A estas alturas de año se multiplican las operaciones bikini: hay que adelgazar para poder lucir un buen palmito en la playa. Miles de personas siguen estrictas dietas todas las primaveras, deseosos de tener cuerpos esculturales para ligar en verano. Detrás se esconde el fantasma de los desórdenes alimentarios y las malas prácticas que, lejos de hacer a las personas más guapas, provocan serios problemas para la salud.
Aproximadamente, el 90% de las personas que se ponen a dieta recuperan el peso a los cinco años. Así lo aseguraba Susana Monereo, Jefa de Sección de Endocrinología del Hospital Universitario de Getafe, en una entrevista a consumaseguridad.com en octubre del año pasado. Afirma también que si el régimen lleva el adjetivo “milagro”, lo que implica que ningún médico avala el tratamiento, no sólo se recupera el peso anterior sino que se supera.

¿Quién no ha oído hablar nunca de la “dieta de la sandía”? Se trata de un método tan insano como ineficaz. Para desayunar, yogurt desnatado y sandía. Como almuerzo, lo mismo. La comida se basa en una ensalada o gazpacho con pescado o ternera a la plancha y badea. La merienda es algo de esta fruta. El día se acaba con una desequilibrada cena de crema de verdura o ensalada de pescado y, por supuesto, la protagonista de la dieta. Por cierto: se puede comer toda la cantidad deseada sólo de sandía porque, invariablemente, no va a funcionar. Si se adelgaza hay que preocuparse porque se podría tratar de un problema de malnutrición.
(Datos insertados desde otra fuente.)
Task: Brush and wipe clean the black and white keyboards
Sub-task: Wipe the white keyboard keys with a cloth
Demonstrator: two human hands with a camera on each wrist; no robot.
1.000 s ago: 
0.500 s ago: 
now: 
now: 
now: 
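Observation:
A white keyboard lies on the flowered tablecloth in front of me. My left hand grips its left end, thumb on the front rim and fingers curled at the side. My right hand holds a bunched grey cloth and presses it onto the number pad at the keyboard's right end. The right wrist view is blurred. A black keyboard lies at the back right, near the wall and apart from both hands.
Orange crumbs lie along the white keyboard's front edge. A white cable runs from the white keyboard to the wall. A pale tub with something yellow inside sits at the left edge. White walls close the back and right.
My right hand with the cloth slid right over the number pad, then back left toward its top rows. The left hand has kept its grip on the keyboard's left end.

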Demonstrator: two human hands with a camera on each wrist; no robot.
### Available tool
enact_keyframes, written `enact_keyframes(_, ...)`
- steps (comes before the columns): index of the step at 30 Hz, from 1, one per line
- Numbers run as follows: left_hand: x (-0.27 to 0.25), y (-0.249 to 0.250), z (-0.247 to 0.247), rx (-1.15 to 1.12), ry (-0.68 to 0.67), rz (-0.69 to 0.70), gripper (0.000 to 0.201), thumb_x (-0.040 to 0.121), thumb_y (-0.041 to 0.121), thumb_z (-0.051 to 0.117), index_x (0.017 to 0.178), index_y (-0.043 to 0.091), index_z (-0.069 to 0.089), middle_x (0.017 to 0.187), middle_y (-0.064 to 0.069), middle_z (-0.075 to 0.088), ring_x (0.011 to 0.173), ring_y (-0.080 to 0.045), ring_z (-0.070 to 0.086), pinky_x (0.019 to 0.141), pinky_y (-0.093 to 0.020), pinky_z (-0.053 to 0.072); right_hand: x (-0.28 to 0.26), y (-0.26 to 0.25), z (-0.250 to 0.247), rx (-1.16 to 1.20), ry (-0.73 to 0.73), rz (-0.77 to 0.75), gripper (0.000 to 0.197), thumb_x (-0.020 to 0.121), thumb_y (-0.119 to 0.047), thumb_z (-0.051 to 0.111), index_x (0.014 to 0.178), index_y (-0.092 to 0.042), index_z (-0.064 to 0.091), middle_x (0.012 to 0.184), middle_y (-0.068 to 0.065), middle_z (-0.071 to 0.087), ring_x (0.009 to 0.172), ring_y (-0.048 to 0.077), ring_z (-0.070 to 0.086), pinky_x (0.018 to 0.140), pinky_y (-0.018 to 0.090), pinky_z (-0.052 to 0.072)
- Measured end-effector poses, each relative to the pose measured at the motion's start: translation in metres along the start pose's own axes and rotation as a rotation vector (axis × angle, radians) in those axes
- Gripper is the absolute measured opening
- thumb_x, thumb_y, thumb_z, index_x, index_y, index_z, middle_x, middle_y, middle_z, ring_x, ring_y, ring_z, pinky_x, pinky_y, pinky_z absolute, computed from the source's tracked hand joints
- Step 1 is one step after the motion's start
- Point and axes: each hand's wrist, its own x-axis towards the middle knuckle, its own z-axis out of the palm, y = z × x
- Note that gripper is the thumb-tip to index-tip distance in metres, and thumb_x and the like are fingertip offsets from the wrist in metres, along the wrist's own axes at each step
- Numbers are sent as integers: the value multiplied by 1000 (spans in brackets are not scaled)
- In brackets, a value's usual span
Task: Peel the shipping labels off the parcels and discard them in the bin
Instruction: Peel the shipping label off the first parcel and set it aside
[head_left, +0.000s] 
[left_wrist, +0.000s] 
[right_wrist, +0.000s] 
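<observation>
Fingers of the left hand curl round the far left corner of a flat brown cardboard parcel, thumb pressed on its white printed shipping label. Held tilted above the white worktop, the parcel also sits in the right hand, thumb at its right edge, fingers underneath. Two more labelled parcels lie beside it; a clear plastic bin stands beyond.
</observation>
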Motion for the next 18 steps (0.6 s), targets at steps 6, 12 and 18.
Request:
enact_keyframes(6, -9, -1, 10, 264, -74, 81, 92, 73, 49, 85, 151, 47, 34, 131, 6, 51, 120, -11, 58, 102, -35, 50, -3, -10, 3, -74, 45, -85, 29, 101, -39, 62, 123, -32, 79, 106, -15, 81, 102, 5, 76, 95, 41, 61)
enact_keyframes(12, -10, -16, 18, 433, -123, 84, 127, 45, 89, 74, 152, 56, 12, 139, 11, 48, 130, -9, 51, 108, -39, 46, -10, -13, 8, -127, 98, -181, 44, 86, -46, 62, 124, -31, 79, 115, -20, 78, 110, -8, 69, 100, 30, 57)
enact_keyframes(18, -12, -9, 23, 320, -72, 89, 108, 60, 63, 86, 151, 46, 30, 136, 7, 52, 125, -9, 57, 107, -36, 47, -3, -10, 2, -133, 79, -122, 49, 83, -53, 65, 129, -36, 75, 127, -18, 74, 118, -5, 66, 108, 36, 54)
Estas dietas fracasan y son perjudiciales para la salud porque aportan poca energía y tienen o muchos o pocos (depende del tipo) hidratos de carbono. Más concretamente, las monodietas (de un solo alimento, como la de la sandía) no tienen ninguna base científica y pueden llegar a producir trastornos digestivos y psíquicos. Alrededor de todos estos regímenes veraniegos se desarrollan muchas falsas creencias como que los hidratos de carbono y las proteínas tomados en una misma comida engordan más, que el agua tomada durante la comida engorda o que el exceso de peso está debido a la retención de líquidos.
La malnutrición es un problema muy grave que afecta a una parte significativa de la población mundial. Los datos no son nada halagüeños: el hambre se mantiene en el África Subsahariana en torno al 33%, con leves variaciones desde 1969. Así lo avala la Organización de las Naciones Unidas para la Agricultura y la Alimentación (FAO) en su página de estadísticas (Prevalence of undernourishment in total population –archivo para Excel-). En Occidente, en cambio, se banalizan las dietas y los regímenes para atender a cánones estéticos. Antes de acudir a remedios caseros, pastillas mágicas u otros productos adelgazantes similares, es recomendable que toda persona que decida perder peso acuda a un endocrino para que le planifique una dieta equilibrada. Si se tiene alguna duda sobre si se padece de obesidad se puede calcular el Índice de Masa Corporal (la masa en kilos dividida por el cuadrado de la altura en metros), lo que situará a la persona en un umbral más o menos saludable.